_WHAT IS EXPECTED:_ In the records that follow, find each line containing "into" and copy it.

Collection entries:
++++++++
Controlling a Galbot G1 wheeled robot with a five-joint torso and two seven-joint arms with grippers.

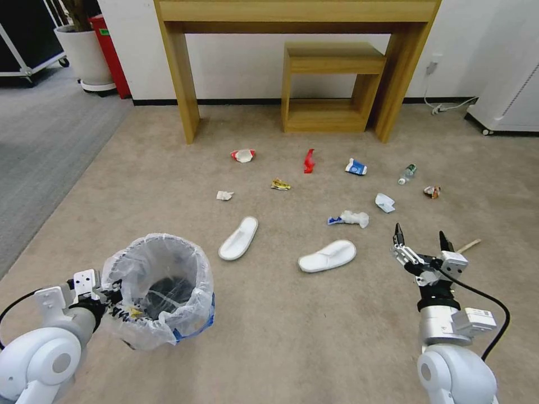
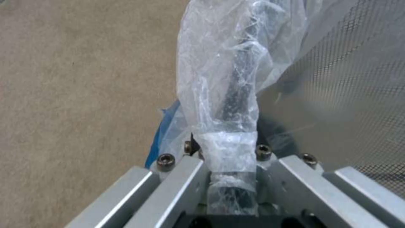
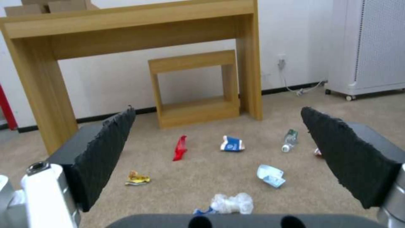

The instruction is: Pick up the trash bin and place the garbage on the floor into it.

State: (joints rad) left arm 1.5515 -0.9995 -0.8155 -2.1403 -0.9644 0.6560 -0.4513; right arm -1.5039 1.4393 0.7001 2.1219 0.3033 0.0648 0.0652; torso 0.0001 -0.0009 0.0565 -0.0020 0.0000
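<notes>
trash bin (image 1: 160, 289) left, garbage (image 1: 327, 256) scattered ahead before desk (image 1: 292, 22).

Trash bin (image 1: 163, 292): small, round, upright on carpet at robot's near left; crinkly translucent white bag liner folded over rim, blue patch low on side.

Garbage scattered on carpet ahead, none in bin:
- 2 white slippers (image 1: 238, 238) (image 1: 327, 256), flat, nearest the bin
- crushed red-white cup (image 1: 243, 155)
- red wrapper (image 1: 308, 161)
- blue-white carton (image 1: 355, 166)
- green-label bottle (image 1: 406, 174), on its side
- yellow wrapper (image 1: 280, 184)
- crumpled paper (image 1: 224, 195)
- wooden stick (image 1: 469, 245), far right
</notes>
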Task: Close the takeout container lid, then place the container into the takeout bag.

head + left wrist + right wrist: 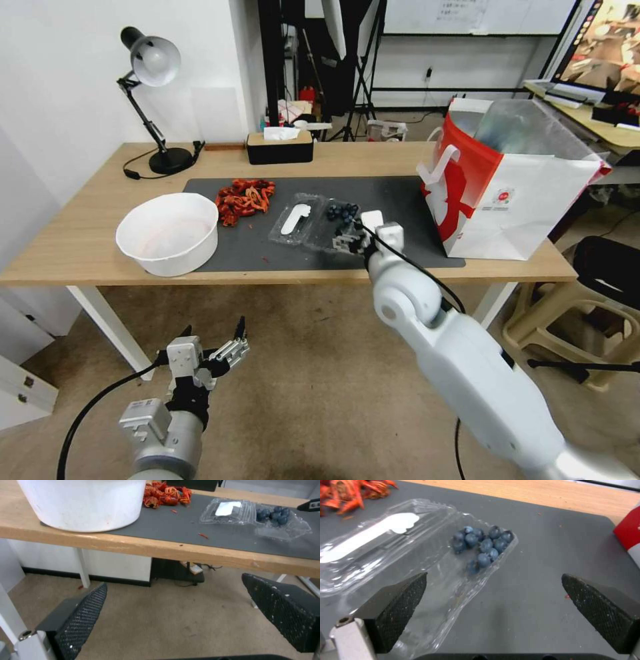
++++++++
_TASK RESPONSE:_
The instruction is: Pick up the trash bin and place the garbage on the floor into it.
Task: Close the takeout container lid, then place the container into the takeout bag.

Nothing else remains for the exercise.